### Exercise requirements
Please take the lines from the one holding "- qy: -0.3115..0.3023" through the one holding "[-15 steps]" in the data below and copy them exactly.

### Input data
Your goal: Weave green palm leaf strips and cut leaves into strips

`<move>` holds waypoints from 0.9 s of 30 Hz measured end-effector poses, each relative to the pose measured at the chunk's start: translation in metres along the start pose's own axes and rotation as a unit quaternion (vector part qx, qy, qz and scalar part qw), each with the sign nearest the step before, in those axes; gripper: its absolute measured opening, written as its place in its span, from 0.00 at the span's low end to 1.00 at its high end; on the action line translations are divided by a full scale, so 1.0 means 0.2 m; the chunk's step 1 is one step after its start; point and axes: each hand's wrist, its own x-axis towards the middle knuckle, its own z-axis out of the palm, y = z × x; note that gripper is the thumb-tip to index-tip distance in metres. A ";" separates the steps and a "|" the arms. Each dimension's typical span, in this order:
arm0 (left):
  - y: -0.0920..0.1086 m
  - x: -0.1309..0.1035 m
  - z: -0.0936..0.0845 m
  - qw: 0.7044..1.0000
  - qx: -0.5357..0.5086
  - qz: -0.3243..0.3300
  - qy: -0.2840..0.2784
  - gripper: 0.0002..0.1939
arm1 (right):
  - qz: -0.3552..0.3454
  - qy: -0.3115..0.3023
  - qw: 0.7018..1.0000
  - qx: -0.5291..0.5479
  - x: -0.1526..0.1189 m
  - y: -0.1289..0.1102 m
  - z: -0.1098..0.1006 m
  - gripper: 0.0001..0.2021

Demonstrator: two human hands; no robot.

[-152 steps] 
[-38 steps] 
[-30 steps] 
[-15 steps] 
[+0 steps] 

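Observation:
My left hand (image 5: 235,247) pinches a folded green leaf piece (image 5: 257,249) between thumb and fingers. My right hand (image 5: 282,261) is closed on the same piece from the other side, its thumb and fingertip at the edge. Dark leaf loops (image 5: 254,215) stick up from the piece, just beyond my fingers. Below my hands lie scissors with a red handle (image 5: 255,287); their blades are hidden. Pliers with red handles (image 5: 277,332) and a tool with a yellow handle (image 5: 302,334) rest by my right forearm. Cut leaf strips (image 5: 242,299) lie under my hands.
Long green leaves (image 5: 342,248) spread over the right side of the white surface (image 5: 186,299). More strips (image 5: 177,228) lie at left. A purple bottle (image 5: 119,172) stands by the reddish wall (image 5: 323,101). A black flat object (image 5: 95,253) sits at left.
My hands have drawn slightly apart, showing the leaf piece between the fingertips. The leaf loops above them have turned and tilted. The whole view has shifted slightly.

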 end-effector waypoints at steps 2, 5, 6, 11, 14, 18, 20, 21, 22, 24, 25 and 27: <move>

### Answer to this exercise
  - qy: -0.3115..0.3023
  - qw: 0.7018..1.0000
  - qx: -0.5291..0.5479
  - x: -0.1526..0.1189 m
  - y: -0.1289..0.1102 m
  - z: -0.1098..0.1006 m
  - gripper: 0.0001..0.2021

Demonstrator: two human hands; no robot.

[-152 steps] 
[-38 steps] 
[-30 steps] 
[-15 steps] 

The complete answer has been presented.